# TASK OBJECTIVE:
Repeat the material in full. Keep every line exactly as it is.
↓
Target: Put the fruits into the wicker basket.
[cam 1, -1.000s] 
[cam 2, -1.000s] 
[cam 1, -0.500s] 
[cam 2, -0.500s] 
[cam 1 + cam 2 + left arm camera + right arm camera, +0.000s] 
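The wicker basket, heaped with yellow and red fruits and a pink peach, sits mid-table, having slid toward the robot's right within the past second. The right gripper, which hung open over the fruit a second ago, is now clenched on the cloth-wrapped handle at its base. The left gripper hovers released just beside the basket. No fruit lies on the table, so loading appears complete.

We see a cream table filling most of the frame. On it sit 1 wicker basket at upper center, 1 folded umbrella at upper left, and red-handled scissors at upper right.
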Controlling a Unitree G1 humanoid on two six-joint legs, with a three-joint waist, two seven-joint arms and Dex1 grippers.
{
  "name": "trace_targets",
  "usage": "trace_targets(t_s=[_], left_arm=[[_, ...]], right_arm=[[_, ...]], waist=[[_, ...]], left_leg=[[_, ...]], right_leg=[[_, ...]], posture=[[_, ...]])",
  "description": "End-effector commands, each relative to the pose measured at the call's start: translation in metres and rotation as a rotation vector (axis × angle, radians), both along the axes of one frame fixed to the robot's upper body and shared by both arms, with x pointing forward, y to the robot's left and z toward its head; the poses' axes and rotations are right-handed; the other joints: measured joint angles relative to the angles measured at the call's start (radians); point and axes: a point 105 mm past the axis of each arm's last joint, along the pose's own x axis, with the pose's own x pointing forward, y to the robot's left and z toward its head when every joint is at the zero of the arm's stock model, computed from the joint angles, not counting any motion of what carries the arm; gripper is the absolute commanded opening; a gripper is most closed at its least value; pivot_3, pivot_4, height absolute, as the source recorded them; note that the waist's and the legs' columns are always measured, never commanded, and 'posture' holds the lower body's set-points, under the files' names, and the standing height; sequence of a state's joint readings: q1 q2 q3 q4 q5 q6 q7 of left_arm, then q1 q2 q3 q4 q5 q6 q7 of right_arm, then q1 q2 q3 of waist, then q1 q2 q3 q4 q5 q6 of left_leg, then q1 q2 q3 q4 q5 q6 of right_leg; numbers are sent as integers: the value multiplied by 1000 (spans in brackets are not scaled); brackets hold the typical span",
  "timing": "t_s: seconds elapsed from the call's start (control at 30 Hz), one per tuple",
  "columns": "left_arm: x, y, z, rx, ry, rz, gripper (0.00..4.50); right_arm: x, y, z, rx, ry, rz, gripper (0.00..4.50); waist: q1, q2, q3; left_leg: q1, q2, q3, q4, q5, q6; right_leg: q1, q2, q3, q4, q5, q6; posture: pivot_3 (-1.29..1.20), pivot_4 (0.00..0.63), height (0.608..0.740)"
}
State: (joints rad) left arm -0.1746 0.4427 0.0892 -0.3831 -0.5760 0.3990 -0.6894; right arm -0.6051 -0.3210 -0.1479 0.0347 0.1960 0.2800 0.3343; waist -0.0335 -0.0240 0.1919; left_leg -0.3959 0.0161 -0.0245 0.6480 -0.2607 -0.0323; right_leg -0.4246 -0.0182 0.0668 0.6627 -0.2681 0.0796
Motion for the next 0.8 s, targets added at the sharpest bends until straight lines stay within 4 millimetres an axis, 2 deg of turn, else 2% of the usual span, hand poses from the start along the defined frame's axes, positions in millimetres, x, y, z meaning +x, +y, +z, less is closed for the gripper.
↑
# ANSWER TO THIS TASK:
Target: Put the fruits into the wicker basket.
[cam 1, -1.000s] 
[cam 2, -1.000s] 
[cam 1, -0.500s] 
[cam 2, -0.500s] 
[cam 1 + cam 2 + left arm camera + right arm camera, +0.000s] 
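The wicker basket, heaped with yellow and red fruits and a pink peach, sits mid-table, having slid toward the robot's right within the past second. The right gripper, which hung open over the fruit a second ago, is now clenched on the cloth-wrapped handle at its base. The left gripper hovers released just beside the basket. No fruit lies on the table, so loading appears complete.

We see a cream table filling most of the frame. On it sit 1 wicker basket at upper center, 1 folded umbrella at upper left, and red-handled scissors at upper right.
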Controlling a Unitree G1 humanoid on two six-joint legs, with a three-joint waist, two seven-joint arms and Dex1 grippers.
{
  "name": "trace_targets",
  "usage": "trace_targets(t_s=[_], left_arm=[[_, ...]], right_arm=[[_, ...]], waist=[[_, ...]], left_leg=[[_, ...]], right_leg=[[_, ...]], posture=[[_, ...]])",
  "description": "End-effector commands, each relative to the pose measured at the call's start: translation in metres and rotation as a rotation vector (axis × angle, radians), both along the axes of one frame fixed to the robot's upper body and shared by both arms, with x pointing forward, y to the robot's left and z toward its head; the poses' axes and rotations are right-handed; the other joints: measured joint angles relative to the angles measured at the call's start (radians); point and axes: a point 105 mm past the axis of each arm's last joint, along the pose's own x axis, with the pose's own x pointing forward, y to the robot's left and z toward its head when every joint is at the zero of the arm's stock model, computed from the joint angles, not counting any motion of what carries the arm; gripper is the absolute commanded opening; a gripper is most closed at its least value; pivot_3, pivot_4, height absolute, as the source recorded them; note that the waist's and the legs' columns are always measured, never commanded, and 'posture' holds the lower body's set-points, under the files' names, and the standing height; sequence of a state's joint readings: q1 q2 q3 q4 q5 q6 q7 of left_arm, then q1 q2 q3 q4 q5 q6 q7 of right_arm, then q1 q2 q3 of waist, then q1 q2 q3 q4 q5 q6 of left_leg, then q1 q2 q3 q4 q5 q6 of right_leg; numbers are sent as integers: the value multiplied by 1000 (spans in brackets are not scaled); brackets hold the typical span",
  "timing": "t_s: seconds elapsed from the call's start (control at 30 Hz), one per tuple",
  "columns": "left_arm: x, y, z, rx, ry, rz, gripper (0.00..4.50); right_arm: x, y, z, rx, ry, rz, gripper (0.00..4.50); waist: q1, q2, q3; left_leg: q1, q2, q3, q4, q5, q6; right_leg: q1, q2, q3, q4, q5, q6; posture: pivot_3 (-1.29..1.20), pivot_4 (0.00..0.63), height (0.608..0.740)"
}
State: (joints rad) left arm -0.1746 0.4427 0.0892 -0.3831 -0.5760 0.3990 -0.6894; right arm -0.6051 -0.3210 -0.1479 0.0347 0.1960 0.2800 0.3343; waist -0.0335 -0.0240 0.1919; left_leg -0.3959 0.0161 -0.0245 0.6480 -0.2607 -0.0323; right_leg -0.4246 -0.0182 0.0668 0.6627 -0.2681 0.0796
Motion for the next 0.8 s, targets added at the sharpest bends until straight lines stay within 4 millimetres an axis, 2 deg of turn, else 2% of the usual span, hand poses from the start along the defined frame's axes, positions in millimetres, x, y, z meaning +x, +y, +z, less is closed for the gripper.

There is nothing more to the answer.